PARIS, 13 décembre 2016 (AFP) – Plus de trois Français sur quatre estiment que les propositions sur la santé seront pour eux un critère de vote « déterminant » à l’élection présidentielle, seul un quart jugeant François Fillon « capable » de proposer de « bonnes solutions », selon un sondage Harris interactive pour LCP publié mardi.

Dans le détail, 28% des sondés assurent que les propositions des candidats constitueront un critère « très déterminant » de leur vote en 2017, la moitié les qualifiant d' »assez » déterminantes.
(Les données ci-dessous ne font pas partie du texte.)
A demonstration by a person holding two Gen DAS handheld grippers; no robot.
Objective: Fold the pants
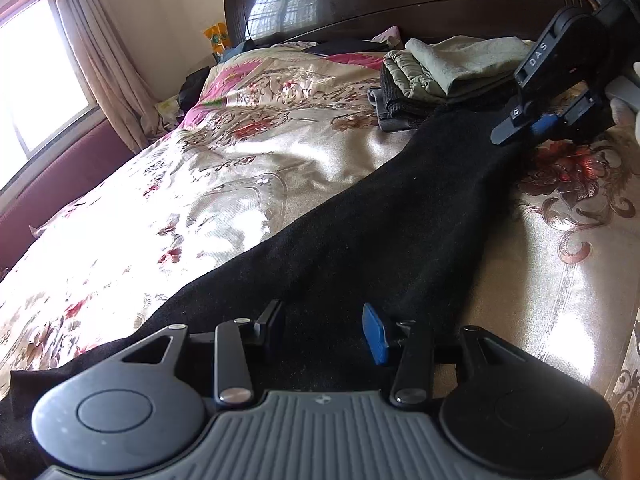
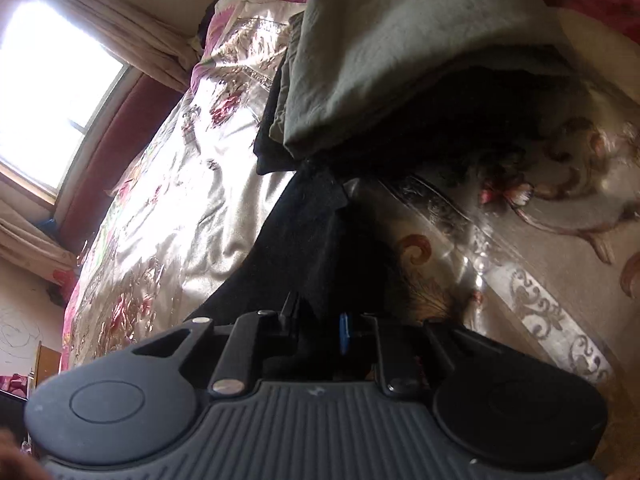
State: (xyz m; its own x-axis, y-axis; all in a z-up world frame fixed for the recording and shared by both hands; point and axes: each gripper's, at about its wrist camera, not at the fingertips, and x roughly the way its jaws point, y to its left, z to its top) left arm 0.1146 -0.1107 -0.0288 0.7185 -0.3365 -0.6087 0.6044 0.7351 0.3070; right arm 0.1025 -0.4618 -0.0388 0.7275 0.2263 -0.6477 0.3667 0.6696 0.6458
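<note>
Pants (image 1: 360,216) lie stretched as one long black band across the floral bedspread (image 1: 192,184), running from the lower left of the left wrist view up to the upper right; they look doubled lengthwise, leg on leg, though the dark cloth hides the layers, so the crosswise folds seem left to do. At lower centre of that view the left claw (image 1: 324,328) sits over the near end with its fingers spread and cloth between them, not pinched. To the left of the band the bedspread is bare as far as the curtain (image 1: 88,48) and window, which gives the widest room for swinging an end over. Further right, at upper right, the right claw (image 1: 532,124) is down at the far end; in its own view its fingers stand narrowly apart with black cloth (image 2: 316,216) running between them, and whether they actually pinch it cannot be told. Just beyond that end a stack of folded clothes (image 1: 440,68) crowds the pants, touching or overlapping them, and the bed's edge falls away at the far right.
</note>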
A l’inverse, ce critère est « peu » ou « pas du tout déterminant » pour 22% des sondés.

Invités à dire si les divers candidats, potentiels ou déclarés, pourraient « proposer de bonnes solutions concernant le système de santé », une fois élus, seul un quart (26%) répond par l’affirmative pour François Fillon et Marine Le Pen, contre 38% pour Jean-Luc Mélenchon, 34% pour Arnaud Montebourg et François Bayrou, et 33% pour Manuel Valls et Emmanuel Macron.

Au total, 67% des personnes interrogées pensent que M. Fillon ne pourrait « pas du tout » ou « plutôt pas » proposer de bonne réforme, un résultat proche de celui obtenu par Marine Le Pen (66%) et Nicolas Dupont-Aignan (64%).
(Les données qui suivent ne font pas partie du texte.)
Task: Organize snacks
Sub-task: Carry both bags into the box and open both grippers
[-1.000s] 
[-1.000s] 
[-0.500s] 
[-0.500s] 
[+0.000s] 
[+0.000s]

Interrogés sur des propositions concrètes de réformes, une grande majorité (62%) juge « tout à fait prioritaire » de renforcer les « contrôles contre les fraudes et les abus ».

Suivent la limitation des dépassements d’honoraires pour la moitié des sondés, devant la contrainte pour « les professionnels de santé d’exercer quelques années » dans les déserts médicaux.

En revanche, les Français sont divisés sur un transfert du « financement du +risque léger+ aux complémentaires santé » et la concentration de l’assurance maladie sur les affections graves et/ou de longue durée. Cette mesure, portée par François Fillon lors de la primaire, « ne devrait pas être mise en oeuvre » pour 38% des personnes interrogées. En revanche 15% jugent la mesure « tout à fait prioritaire » et 29% « importante mais pas prioritaire ».

Enquête réalisée en ligne du 6 au 8 décembre 2016 auprès d’un échantillon de 1.009 personnes, représentatif de la population française âgée de 18 ans et plus, constitué selon la méthode des quotas.